[Task details]
The data that follows should be copied out exactly.

[Data for analysis]
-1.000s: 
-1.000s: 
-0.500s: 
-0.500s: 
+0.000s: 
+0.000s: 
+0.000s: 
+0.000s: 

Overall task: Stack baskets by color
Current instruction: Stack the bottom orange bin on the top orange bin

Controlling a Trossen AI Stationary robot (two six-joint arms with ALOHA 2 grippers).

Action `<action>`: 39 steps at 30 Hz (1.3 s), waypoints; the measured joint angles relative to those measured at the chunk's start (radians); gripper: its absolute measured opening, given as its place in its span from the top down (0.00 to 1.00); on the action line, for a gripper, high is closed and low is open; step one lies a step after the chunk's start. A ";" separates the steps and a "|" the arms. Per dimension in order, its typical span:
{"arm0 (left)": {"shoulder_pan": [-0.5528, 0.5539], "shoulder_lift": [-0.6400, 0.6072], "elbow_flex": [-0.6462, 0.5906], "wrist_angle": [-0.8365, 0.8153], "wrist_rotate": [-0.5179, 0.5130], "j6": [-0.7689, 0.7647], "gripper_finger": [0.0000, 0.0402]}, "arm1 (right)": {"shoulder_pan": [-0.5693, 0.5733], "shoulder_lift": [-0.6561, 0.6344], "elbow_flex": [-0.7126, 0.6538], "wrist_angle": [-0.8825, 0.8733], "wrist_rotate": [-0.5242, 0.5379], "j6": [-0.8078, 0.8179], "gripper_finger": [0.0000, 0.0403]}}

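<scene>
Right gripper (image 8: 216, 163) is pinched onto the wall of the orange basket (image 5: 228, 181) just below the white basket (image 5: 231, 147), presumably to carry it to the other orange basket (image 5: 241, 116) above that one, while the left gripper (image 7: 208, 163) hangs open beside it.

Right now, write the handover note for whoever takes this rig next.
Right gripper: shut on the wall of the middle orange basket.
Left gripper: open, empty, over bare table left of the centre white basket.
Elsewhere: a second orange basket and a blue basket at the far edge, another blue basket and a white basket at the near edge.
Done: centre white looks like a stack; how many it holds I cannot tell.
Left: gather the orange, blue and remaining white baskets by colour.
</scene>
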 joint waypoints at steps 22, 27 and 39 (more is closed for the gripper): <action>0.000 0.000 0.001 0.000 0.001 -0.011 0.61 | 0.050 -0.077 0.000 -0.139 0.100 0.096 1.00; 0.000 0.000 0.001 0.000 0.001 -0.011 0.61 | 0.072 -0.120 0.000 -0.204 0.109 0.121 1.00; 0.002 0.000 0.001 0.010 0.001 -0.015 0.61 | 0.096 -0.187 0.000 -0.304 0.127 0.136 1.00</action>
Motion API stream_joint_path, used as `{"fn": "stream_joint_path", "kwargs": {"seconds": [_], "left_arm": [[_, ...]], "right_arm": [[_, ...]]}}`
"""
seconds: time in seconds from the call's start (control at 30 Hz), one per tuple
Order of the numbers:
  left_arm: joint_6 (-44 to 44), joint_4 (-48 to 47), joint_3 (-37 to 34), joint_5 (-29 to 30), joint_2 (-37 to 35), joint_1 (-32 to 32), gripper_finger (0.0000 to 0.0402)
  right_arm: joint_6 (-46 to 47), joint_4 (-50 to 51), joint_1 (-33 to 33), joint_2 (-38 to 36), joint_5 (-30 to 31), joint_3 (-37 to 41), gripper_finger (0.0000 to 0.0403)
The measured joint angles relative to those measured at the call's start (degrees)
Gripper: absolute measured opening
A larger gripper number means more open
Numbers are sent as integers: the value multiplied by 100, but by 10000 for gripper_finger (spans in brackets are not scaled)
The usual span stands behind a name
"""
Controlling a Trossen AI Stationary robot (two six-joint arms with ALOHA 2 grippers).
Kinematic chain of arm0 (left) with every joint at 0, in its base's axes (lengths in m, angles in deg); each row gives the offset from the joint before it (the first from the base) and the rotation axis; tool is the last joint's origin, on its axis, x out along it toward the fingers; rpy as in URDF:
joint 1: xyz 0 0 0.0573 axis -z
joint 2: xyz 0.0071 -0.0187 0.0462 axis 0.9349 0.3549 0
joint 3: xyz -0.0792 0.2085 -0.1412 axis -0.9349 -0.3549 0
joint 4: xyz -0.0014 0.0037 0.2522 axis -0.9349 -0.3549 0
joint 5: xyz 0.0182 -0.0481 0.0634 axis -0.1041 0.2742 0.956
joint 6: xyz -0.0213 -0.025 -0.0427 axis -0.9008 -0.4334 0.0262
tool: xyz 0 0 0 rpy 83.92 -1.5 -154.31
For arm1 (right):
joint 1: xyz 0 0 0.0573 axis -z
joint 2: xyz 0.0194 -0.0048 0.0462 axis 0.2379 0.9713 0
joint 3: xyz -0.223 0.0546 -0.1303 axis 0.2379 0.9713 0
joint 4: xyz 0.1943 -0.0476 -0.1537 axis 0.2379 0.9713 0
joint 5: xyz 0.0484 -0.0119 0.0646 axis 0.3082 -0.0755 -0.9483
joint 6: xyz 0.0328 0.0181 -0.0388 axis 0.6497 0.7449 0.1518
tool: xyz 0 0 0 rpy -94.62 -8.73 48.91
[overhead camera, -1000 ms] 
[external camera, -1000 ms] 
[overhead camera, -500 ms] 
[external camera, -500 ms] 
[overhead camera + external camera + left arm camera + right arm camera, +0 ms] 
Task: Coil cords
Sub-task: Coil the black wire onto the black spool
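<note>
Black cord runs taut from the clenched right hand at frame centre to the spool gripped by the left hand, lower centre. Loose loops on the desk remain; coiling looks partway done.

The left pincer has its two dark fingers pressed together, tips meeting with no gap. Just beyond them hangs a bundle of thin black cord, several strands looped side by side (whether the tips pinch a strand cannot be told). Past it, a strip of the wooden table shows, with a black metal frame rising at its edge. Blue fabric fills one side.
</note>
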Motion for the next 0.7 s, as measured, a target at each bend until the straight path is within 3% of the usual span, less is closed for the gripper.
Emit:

[Final answer]
-1.000s: 
-1.000s: 
-0.500s: 
-0.500s: 
+0.000s: 
+0.000s: 
+0.000s: 
+0.000s: 

Overall task: Stack baskets by color
Current instruction: Stack the bottom orange bin on the top orange bin

Controlling a Trossen AI Stationary robot (two six-joint arms with ALOHA 2 grippers).

Action `<action>`: 39 steps at 30 Hz (1.3 s), waypoints; the measured joint angles relative to those measured at the chunk's start (radians); gripper: its absolute measured opening, given as its place in its span from the top down (0.00 to 1.00); on the action line, for a gripper, high is closed and low is open; step one lies a step after the chunk's start. A ";" separates the steps and a "|" the arms. Per dimension in order, its typical span:
{"arm0 (left)": {"shoulder_pan": [-0.5528, 0.5539], "shoulder_lift": [-0.6400, 0.6072], "elbow_flex": [-0.6462, 0.5906], "wrist_angle": [-0.8365, 0.8153], "wrist_rotate": [-0.5179, 0.5130], "j6": [-0.7689, 0.7647], "gripper_finger": [0.0000, 0.0402]}, "arm1 (right)": {"shoulder_pan": [-0.5693, 0.5733], "shoulder_lift": [-0.6561, 0.6344], "elbow_flex": [-0.7126, 0.6538], "wrist_angle": [-0.8825, 0.8733], "wrist_rotate": [-0.5242, 0.5379], "j6": [-0.8078, 0.8179], "gripper_finger": [0.0000, 0.0403]}}

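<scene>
Right gripper (image 8: 216, 163) is pinched onto the wall of the orange basket (image 5: 228, 181) just below the white basket (image 5: 231, 147), presumably to carry it to the other orange basket (image 5: 241, 116) above that one, while the left gripper (image 7: 208, 163) hangs open beside it.

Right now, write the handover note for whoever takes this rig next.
Right gripper: shut on the wall of the middle orange basket.
Left gripper: open, empty, over bare table left of the centre white basket.
Elsewhere: a second orange basket and a blue basket at the far edge, another blue basket and a white basket at the near edge.
Done: centre white looks like a stack; how many it holds I cannot tell.
Left: gather the orange, blue and remaining white baskets by colour.
</scene>
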 joint waypoints at steps 22, 27 and 39 (more is closed for the gripper): <action>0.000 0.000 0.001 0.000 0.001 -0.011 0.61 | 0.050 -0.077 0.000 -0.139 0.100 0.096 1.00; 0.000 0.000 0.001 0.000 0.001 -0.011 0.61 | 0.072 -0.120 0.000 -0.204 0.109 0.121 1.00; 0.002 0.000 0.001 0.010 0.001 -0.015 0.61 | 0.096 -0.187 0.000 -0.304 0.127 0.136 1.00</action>
Motion API stream_joint_path, used as `{"fn": "stream_joint_path", "kwargs": {"seconds": [_], "left_arm": [[_, ...]], "right_arm": [[_, ...]]}}`
"""
seconds: time in seconds from the call's start (control at 30 Hz), one per tuple
Order of the numbers:
  left_arm: joint_6 (-44 to 44), joint_4 (-48 to 47), joint_3 (-37 to 34), joint_5 (-29 to 30), joint_2 (-37 to 35), joint_1 (-32 to 32), gripper_finger (0.0000 to 0.0402)
  right_arm: joint_6 (-46 to 47), joint_4 (-50 to 51), joint_1 (-33 to 33), joint_2 (-38 to 36), joint_5 (-30 to 31), joint_3 (-37 to 41), gripper_finger (0.0000 to 0.0403)
The measured joint angles relative to those measured at the call's start (degrees)
Gripper: absolute measured opening
A larger gripper number means more open
Numbers are sent as integers: the value multiplied by 100, but by 10000 for gripper_finger (spans in brackets are not scaled)
The usual span stands behind a name
"""
Controlling a Trossen AI Stationary robot (two six-joint arms with ALOHA 2 grippers).
Kinematic chain of arm0 (left) with every joint at 0, in its base's axes (lengths in m, angles in deg); each row gives the offset from the joint before it (the first from the base) and the rotation axis; tool is the last joint's origin, on its axis, x out along it toward the fingers; rpy as in URDF:
joint 1: xyz 0 0 0.0573 axis -z
joint 2: xyz 0.0071 -0.0187 0.0462 axis 0.9349 0.3549 0
joint 3: xyz -0.0792 0.2085 -0.1412 axis -0.9349 -0.3549 0
joint 4: xyz -0.0014 0.0037 0.2522 axis -0.9349 -0.3549 0
joint 5: xyz 0.0182 -0.0481 0.0634 axis -0.1041 0.2742 0.956
joint 6: xyz -0.0213 -0.025 -0.0427 axis -0.9008 -0.4334 0.0262
tool: xyz 0 0 0 rpy 83.92 -1.5 -154.31
For arm1 (right):
joint 1: xyz 0 0 0.0573 axis -z
joint 2: xyz 0.0194 -0.0048 0.0462 axis 0.2379 0.9713 0
joint 3: xyz -0.223 0.0546 -0.1303 axis 0.2379 0.9713 0
joint 4: xyz 0.1943 -0.0476 -0.1537 axis 0.2379 0.9713 0
joint 5: xyz 0.0484 -0.0119 0.0646 axis 0.3082 -0.0755 -0.9483
joint 6: xyz 0.0328 0.0181 -0.0388 axis 0.6497 0.7449 0.1518
tool: xyz 0 0 0 rpy -94.62 -8.73 48.91
[overhead camera, -1000 ms] 
[external camera, -1000 ms] 
[overhead camera, -500 ms] 
[external camera, -500 ms] 
[overhead camera + external camera + left arm camera + right arm camera, +0 ms] 
Task: Coil cords
Sub-task: Coil the black wire onto the black spool
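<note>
Black cord runs taut from the clenched right hand at frame centre to the spool gripped by the left hand, lower centre. Loose loops on the desk remain; coiling looks partway done.

The left pincer has its two dark fingers pressed together, tips meeting with no gap. Just beyond them hangs a bundle of thin black cord, several strands looped side by side (whether the tips pinch a strand cannot be told). Past it, a strip of the wooden table shows, with a black metal frame rising at its edge. Blue fabric fills one side.
</note>
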Motion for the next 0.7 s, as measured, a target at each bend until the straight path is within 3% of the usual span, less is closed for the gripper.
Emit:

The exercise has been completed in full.